◆ WHAT IS EXPECTED: The lines to copy from the data below are those that hold the string "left".

◆ AVAILABLE DATA:
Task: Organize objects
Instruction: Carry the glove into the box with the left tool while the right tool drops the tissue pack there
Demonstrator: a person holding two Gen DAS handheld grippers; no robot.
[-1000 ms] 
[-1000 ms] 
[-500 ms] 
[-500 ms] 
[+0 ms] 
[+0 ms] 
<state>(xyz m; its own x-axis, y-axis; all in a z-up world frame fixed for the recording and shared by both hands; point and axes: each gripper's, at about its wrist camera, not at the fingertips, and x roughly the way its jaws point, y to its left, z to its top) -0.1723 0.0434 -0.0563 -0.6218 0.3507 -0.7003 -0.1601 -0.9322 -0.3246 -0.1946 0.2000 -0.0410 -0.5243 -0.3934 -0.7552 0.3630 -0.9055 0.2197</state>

◆ TASK RESULT:
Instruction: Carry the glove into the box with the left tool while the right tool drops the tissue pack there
<state>(xyz m; its own x-axis, y-axis; all in a z-up world frame fixed for the recording and shared by both hands; point and axes: each gripper's, at about its wrist camera, not at the fingertips, and x roughly the way its jaws point, y to its left, z to its top) -0.1723 0.0434 -0.0563 -0.6218 0.3507 -0.7003 -0.1601 -0.9322 -0.3246 -0.1946 0.2000 -0.0410 -0.5243 -0.3934 -0.7552 0.3630 -0.9055 0.2197</state>

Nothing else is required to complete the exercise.